— Supplied material —
□ □ □ □ □

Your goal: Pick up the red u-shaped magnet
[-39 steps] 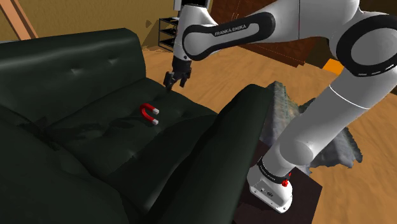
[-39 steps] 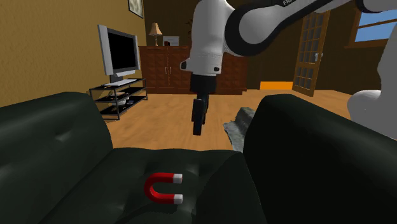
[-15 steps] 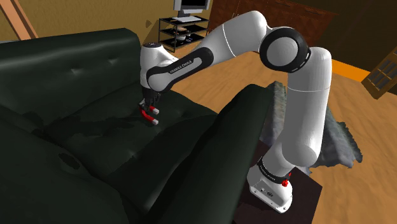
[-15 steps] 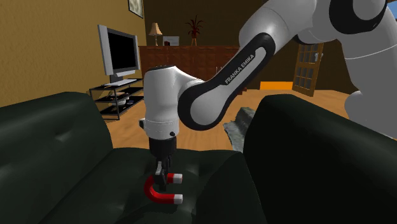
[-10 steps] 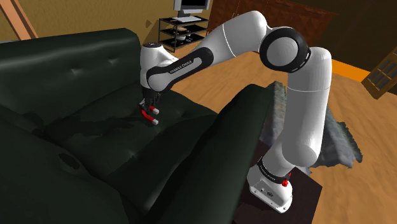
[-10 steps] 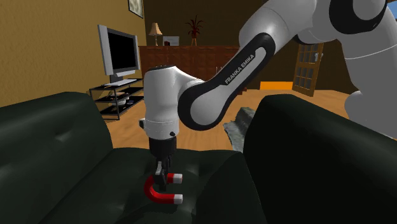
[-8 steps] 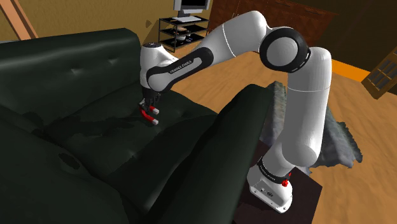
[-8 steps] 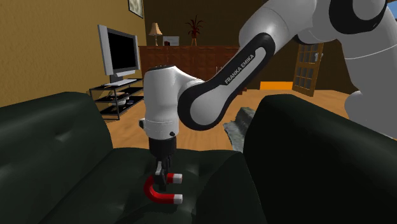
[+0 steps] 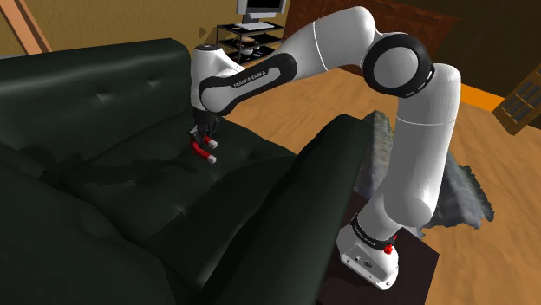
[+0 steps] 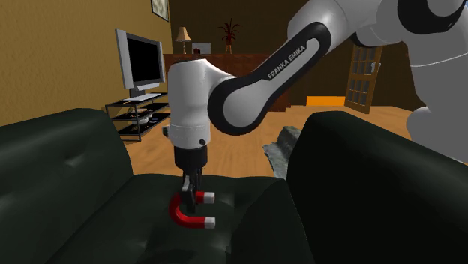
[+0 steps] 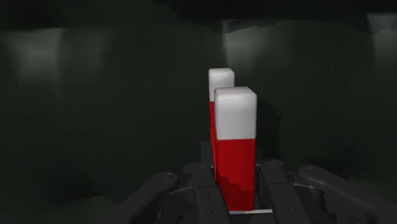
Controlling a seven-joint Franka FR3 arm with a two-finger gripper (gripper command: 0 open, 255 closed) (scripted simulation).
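Observation:
The red U-shaped magnet [image 10: 186, 216] with white tips hangs just above the dark sofa seat [image 10: 142, 225], tilted, with its two legs pointing toward the second exterior view's right. My black gripper [image 10: 190, 196] comes straight down on it and is shut on its upper leg. From the shoulder camera the magnet [image 9: 206, 153] shows red below the gripper [image 9: 206, 142], near the seat's far end. Seen from the wrist, the magnet [image 11: 235, 143] stands clasped between the fingers [image 11: 203, 191], its white tips pointing away over the dark cushion.
The sofa's tall armrest [image 10: 367, 187] rises close beside the hand, and its backrest [image 9: 95, 87] lies on the other side. A TV on a glass stand [image 10: 141, 64], a wooden cabinet [image 10: 225, 79] and a grey rug [image 9: 455, 186] are on the floor beyond.
The hand has risen a little with the magnet in its grip; the magnet has come off the seat and tilted. The arm's elbow has lifted too.

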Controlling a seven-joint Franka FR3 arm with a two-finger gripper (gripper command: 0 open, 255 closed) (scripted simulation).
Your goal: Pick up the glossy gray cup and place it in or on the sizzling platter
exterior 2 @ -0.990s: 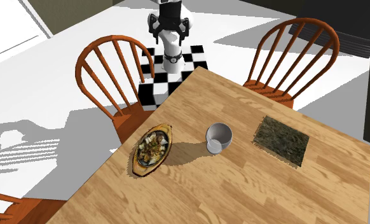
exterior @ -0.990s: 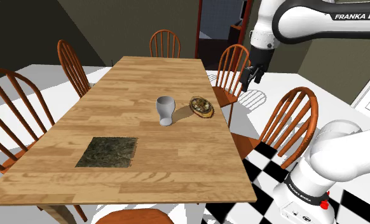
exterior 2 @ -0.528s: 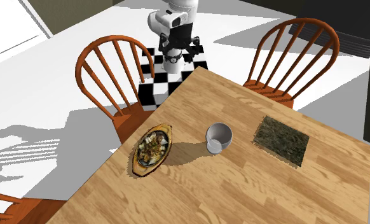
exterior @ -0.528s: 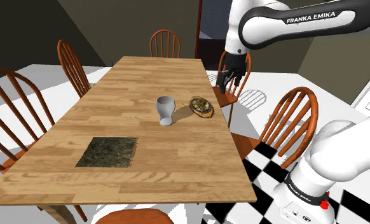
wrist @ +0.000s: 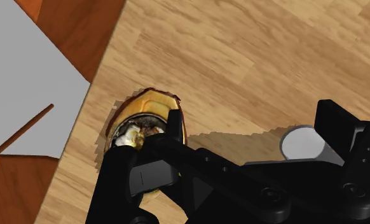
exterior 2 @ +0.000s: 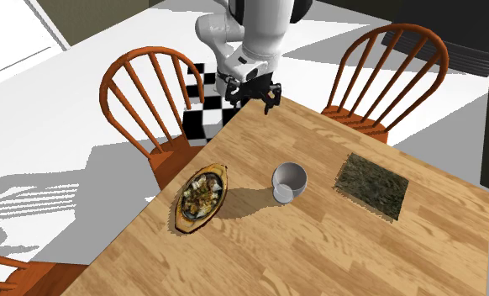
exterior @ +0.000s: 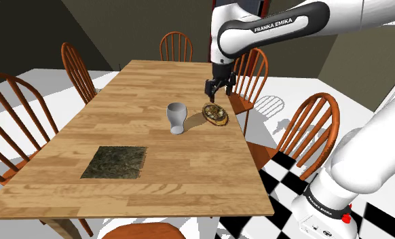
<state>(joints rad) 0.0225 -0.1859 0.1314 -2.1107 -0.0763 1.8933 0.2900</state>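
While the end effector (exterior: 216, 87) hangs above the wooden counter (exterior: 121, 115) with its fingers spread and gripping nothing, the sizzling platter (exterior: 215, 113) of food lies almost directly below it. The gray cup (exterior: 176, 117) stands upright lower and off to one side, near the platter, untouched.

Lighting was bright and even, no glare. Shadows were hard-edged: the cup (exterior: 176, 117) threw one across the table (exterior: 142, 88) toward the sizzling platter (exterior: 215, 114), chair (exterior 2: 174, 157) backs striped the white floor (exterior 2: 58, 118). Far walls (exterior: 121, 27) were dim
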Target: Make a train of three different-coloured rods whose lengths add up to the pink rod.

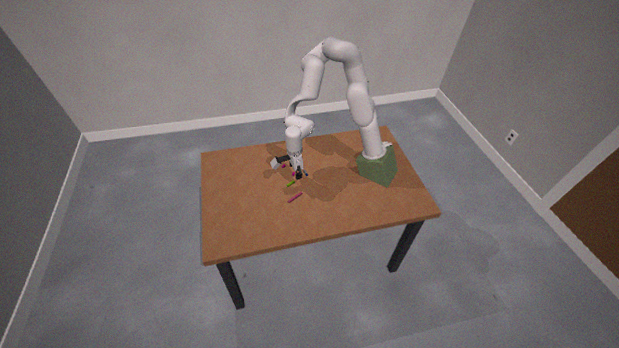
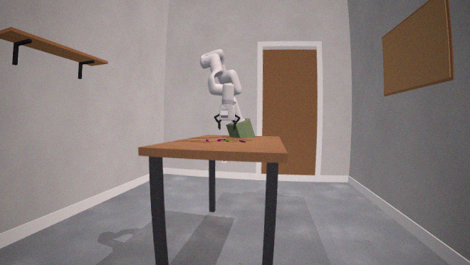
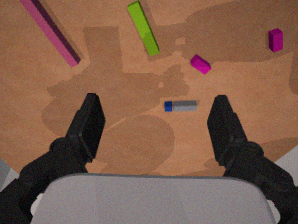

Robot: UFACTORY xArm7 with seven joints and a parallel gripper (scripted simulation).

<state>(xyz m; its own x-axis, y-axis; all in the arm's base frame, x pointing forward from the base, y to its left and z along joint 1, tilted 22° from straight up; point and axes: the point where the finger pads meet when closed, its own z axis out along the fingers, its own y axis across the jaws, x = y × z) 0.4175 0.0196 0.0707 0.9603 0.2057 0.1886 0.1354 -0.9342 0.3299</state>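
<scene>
Wrist view, looking down past the gripper [image 3: 157,119], whose two dark fingers are spread to their widest with nothing between them, poised above the table [image 1: 261,225]. Directly below the gap lies a small rod that is blue [image 3: 180,106] at its left end and greyish along the rest (whether this is one rod or a blue and a grey rod set end to end cannot be told at this size). Farther off lie a magenta rod [image 3: 200,64] just beyond it, a second magenta rod [image 3: 276,39] well apart at the far right, the lime rod [image 3: 144,27] at an angle, and the long pink rod [image 3: 44,22] at the far left. No three rods lie in one straight line touching end to end, so the train appears not yet built; the rods are scattered, each at its own angle. A likely reading is that the arm is about to descend on the blue piece as an early pick, leaving the alignment of all three members and the final release still to do.
</scene>
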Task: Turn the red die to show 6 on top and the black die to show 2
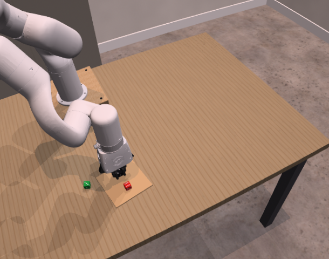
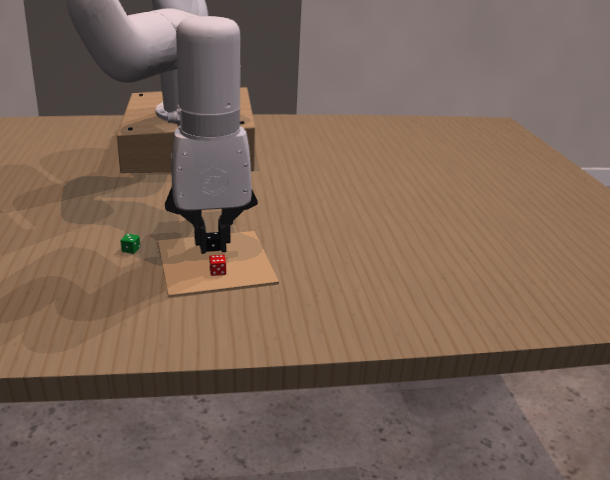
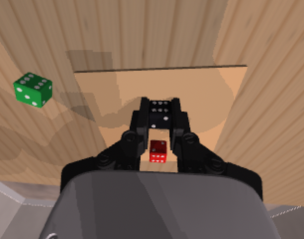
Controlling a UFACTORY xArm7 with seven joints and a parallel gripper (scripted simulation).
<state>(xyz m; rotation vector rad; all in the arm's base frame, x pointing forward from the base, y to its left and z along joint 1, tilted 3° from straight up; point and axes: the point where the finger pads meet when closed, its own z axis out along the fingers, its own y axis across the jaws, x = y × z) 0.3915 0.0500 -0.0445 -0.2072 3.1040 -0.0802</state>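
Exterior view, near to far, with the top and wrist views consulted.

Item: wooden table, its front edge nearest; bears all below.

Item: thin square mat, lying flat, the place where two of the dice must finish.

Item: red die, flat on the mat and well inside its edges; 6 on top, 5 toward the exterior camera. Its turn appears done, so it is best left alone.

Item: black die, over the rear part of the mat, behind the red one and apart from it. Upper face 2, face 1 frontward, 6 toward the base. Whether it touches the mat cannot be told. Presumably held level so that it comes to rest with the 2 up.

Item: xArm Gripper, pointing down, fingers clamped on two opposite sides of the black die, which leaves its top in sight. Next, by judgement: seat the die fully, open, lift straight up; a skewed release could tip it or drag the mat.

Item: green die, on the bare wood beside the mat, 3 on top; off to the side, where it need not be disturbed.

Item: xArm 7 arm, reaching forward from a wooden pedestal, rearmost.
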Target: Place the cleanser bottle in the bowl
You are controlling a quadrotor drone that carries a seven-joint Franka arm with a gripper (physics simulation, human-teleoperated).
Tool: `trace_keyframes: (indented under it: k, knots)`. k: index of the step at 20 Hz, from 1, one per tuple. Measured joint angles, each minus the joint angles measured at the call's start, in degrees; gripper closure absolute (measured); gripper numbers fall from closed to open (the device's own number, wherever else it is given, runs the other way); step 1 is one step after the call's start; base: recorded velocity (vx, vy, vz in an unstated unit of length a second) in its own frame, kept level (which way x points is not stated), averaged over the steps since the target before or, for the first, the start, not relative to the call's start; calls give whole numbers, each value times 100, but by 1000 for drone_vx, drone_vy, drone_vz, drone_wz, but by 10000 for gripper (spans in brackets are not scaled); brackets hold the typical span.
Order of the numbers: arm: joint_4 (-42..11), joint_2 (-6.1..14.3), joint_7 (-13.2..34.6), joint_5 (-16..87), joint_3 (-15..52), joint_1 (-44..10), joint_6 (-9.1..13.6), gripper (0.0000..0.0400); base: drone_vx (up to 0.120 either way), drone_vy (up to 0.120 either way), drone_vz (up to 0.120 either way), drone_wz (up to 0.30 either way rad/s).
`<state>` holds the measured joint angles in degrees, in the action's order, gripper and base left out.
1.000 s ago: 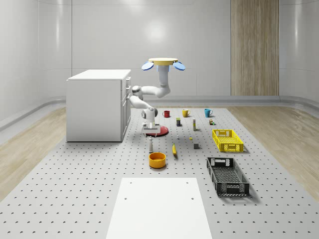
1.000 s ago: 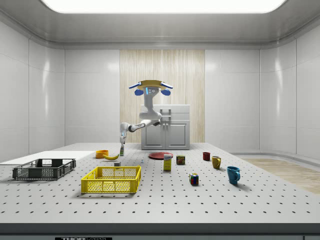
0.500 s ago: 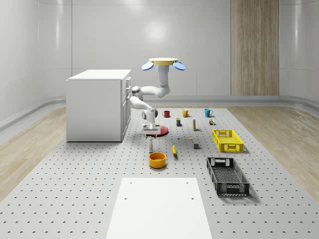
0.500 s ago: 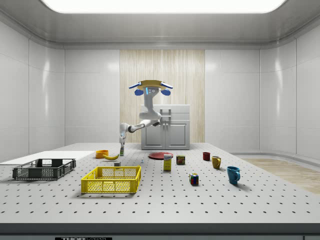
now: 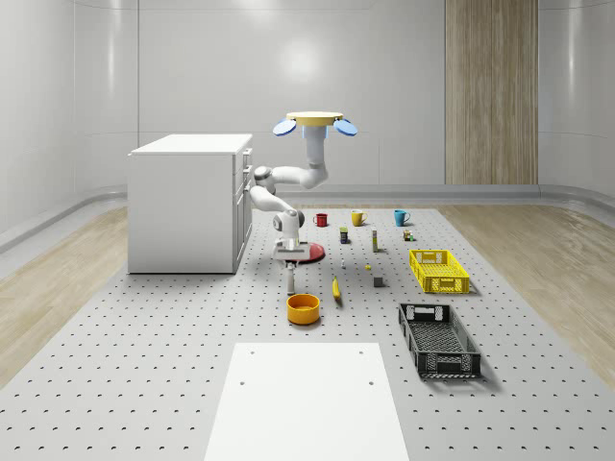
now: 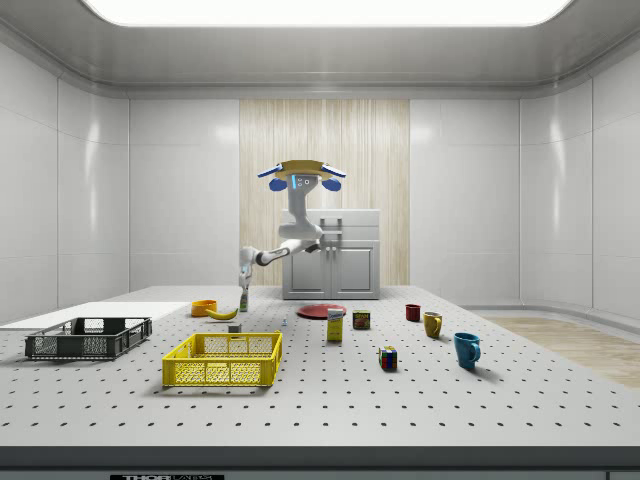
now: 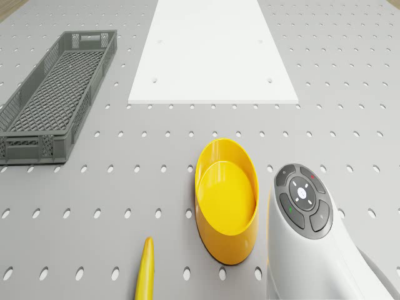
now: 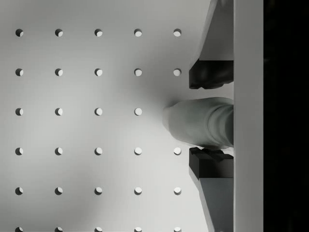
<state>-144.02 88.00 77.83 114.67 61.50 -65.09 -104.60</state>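
- Presently, gripper (image 8: 212, 118): pointed straight down at the perforated table (image 5: 144, 365); fingers (image 8: 210, 73) stand on either side of the cleanser bottle (image 8: 200, 126), one pad touching it, the other with a thin gap, so the grasp reads as closing or just short of clamped rather than firmly gripped.
- Cleanser bottle (image 5: 290, 279): upright on the table, long axis vertical and in line with the gripper's approach; it sits directly beneath the hand, its top between the fingertips.
- Key relation: bottle between the jaws, bowl (image 5: 303, 308) just beside the hand on the side nearer the white board (image 5: 306, 403); the coming move, by my judgement, is clamp, lift, then a short carry toward that bowl.
- Bowl (image 7: 226, 199): orange-yellow, standing open-side up, holding nothing.
- Drone (image 5: 314, 122): hovering above the table beside the white cabinet (image 5: 187, 202), arm (image 5: 279, 187) folded downward to the bottle.
- Banana (image 5: 335, 289): lying beyond the bowl from the hand, apart from the carry path.
- Risk, as judged: a tall narrow bottle may tip inside the shallow bowl on release.
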Motion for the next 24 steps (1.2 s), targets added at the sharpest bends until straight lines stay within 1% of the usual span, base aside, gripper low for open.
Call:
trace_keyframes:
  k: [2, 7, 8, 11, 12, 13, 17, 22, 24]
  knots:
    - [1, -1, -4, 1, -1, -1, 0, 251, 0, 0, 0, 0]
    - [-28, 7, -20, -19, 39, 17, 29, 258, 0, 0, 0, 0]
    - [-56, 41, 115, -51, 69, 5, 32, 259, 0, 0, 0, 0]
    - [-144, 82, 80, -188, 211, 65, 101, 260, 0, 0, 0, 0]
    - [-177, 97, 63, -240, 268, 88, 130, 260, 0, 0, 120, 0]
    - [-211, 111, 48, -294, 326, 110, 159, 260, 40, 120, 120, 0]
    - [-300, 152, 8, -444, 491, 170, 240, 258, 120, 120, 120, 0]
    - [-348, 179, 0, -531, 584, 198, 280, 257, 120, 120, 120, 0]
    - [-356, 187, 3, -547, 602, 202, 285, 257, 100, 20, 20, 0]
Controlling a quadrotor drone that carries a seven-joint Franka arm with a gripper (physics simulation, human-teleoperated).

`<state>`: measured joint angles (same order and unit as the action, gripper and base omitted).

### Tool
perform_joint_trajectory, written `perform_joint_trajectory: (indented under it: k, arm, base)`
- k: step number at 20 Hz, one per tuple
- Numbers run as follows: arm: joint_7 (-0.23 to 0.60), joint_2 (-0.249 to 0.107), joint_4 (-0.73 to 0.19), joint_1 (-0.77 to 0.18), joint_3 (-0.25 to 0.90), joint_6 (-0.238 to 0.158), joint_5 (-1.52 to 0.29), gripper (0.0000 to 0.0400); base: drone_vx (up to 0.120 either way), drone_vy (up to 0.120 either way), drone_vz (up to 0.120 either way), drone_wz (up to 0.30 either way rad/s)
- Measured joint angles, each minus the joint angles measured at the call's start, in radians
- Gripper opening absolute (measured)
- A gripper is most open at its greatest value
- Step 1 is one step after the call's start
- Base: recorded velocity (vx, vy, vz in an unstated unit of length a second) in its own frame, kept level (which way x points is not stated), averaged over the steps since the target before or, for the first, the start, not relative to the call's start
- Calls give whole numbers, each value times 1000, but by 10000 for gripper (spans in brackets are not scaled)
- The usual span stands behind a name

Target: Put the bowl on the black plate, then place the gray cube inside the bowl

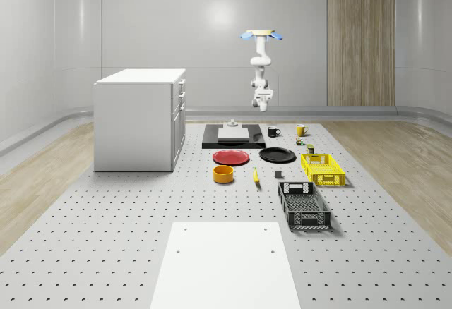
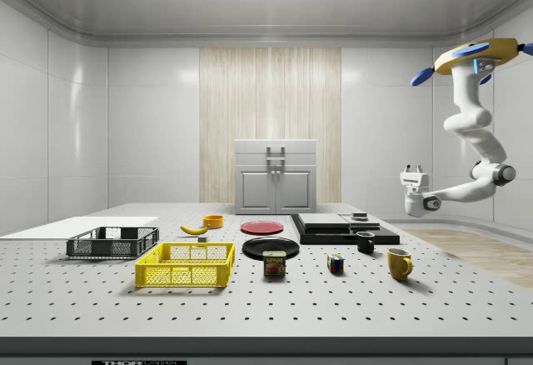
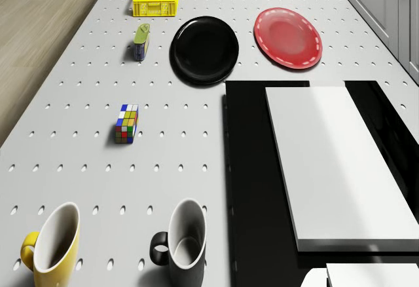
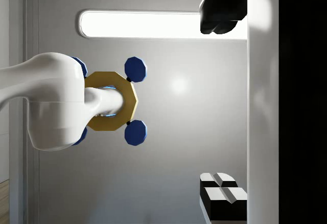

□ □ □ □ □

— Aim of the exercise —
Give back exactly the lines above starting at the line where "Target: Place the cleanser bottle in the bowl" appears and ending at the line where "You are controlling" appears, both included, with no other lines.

— Exercise output —
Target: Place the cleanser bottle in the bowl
You are controlling a quadrotor drone that carries a seven-joint Franka arm with a gripper (physics simulation, human-teleoperated).

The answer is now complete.